UVB light suppresses nitric oxide production by murine keratinocytes and macrophages

Abstract

Nitric oxide is an important mediator of excessive cell growth and inflammation associated with many epidermal proliferative disorders. It is a highly reactive oxidant generated in keratinocytes and macrophages via the inducible form of the enzyme nitric oxide synthase (NOS2). In the present studies, we examined the effects of ultraviolet light (UVB, 2.5–25 mJ/cm 2) on interferon-γ (IFN-γ)-induced expression of NOS2 in these cells.

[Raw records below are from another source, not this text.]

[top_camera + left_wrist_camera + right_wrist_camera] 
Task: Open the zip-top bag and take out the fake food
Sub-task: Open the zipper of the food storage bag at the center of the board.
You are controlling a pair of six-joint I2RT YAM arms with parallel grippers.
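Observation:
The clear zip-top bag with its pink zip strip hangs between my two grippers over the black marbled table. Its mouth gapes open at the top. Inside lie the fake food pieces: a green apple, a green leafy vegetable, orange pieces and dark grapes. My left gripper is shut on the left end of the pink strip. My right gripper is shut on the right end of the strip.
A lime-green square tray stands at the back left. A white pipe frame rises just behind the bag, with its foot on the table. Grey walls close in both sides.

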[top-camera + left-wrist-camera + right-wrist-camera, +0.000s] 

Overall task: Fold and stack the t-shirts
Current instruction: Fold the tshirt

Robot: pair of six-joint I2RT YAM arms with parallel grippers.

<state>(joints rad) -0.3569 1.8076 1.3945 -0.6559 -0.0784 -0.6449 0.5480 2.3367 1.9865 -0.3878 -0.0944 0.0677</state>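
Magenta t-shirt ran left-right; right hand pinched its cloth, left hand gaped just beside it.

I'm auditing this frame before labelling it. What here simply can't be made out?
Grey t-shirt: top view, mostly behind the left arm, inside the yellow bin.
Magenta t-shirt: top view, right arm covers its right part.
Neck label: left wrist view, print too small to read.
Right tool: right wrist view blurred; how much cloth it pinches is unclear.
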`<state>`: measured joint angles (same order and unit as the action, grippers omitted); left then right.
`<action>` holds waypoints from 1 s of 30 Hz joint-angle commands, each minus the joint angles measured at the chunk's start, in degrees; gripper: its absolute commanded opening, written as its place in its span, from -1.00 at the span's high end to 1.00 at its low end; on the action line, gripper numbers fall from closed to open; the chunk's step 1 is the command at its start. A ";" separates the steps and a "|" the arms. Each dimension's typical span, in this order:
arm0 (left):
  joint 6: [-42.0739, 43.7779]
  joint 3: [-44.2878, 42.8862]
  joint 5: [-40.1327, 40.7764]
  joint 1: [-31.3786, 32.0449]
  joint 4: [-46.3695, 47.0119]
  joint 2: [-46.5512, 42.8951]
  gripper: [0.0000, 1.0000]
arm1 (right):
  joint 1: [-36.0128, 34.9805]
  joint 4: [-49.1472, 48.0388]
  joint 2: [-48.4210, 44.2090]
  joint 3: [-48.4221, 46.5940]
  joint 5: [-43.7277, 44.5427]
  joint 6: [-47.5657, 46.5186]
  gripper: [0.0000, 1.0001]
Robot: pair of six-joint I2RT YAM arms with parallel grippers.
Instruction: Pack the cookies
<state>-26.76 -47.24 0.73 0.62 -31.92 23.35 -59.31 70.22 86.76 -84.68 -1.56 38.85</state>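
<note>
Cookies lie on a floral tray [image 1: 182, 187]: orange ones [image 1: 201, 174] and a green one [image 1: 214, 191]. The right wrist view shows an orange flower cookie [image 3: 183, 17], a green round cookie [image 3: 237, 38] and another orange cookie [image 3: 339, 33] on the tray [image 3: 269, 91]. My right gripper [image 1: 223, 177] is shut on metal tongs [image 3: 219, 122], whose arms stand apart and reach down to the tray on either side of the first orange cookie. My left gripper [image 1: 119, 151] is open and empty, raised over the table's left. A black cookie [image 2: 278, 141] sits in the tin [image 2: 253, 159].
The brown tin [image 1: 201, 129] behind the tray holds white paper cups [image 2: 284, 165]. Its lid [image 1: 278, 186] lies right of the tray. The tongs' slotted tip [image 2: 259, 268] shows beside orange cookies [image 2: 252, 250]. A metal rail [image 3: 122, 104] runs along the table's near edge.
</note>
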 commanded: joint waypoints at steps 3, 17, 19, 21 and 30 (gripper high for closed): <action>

Transient transfection assays using wild-type and mutant NOS2 promoter/luciferase reporter constructs showed that DNA binding of the transcription factors Stat1 and NF-κB was essential for optimal expression of the NOS2 gene. Whereas NF-κB was constitutively expressed in both cell types, Stat1 phosphorylation and nuclear binding activity were dependent upon IFN-γ. UVB light, which is used therapeutically to treat inflammatory dermatosis, was found to suppress IFN-γ-induced expression of NOS2 mRNA and protein, and nitric oxide production in both keratinocytes and macrophages. In macrophages, this was associated with complete inhibition of NF-κB nuclear binding activity and partial (∼20–25%) reduction of Stat1 activity. In keratinocytes, both responses were partially reduced at the highest doses of UVB light (15–25 mJ/cm 2). Whereas in macrophages UVB light suppressed NOS2 wild-type promoter-luciferase reporter activity, this activity was stimulated in keratinocytes. These data suggest that UVB light functions to suppress NOS2 gene expression in macrophages by inhibiting the activity of key regulatory transcription factors. In contrast, in keratinocytes, inhibition occurs downstream of NOS2 promoter activity.